In un altro post posi a metafora di questo disastro, forse immedicabile, "la persistenza della visione". Se osservo un cavallo in movimento, a esempio, l'attimo appena trascorso “persiste” nella retina anche quando non è più fisicamente attuale; e quest'ultimo viene agganciato all’attimo ora presente, e così via, tanto da costituire un film progressivo, dotato di intrinseca continuità. Ne consegue una logica nell’osservazione del cavallo davanti a noi; in tal caso posso dire: ecco un cavallo al galoppo! Ma se tale fenomeno di persistenza non si verificasse? Avremmo una serie di frante immagini, sconnesse fra loro.
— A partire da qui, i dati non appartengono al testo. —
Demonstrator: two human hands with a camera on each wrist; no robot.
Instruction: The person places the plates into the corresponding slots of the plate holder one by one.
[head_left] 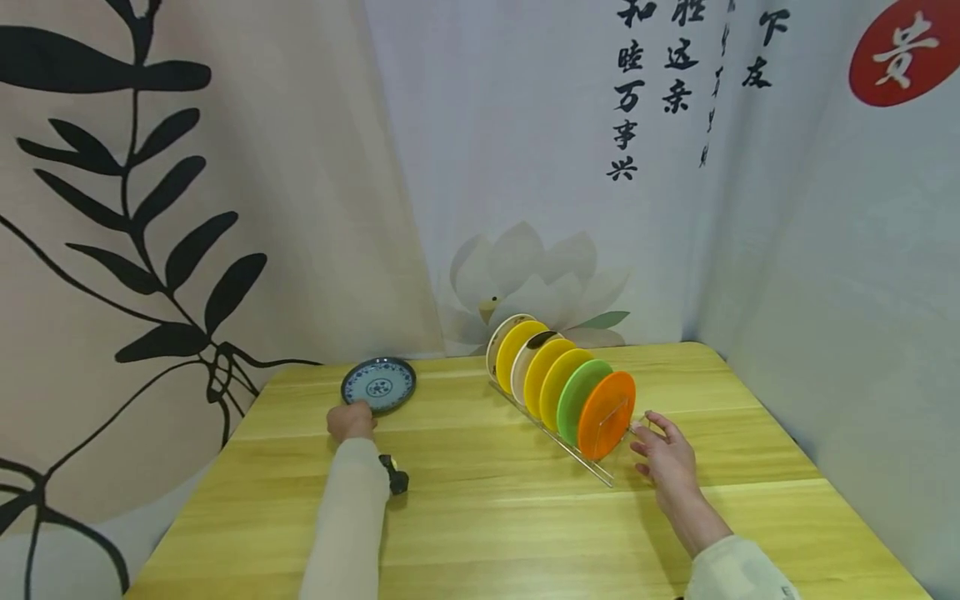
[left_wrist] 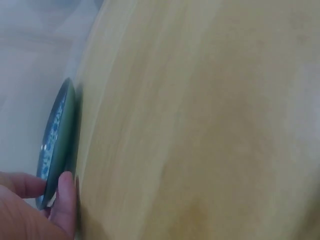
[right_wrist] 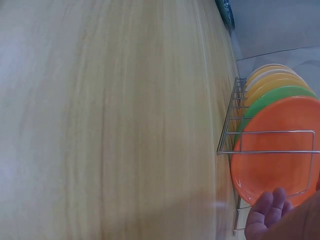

Quel cavallo si squadernerebbe in migliaia di cavalli, tutti diversi tra loro; scambierei il grande Ribot che avanza verso la vittoria in un gran premio ippico per una disordinata mandria di animali in fuga. E ciò vale per un atto banale della vita quotidiano. Riflettiamo, invece, su una più vasta scala: cosa accadrebbe se la persistenza della visione mancasse nell’elaborazione storica di ciò che siamo stati? Se, insomma, la successione degli eventi storici fosse sminuzzata in una serie di fatterelli senza una logica interna ed evidente?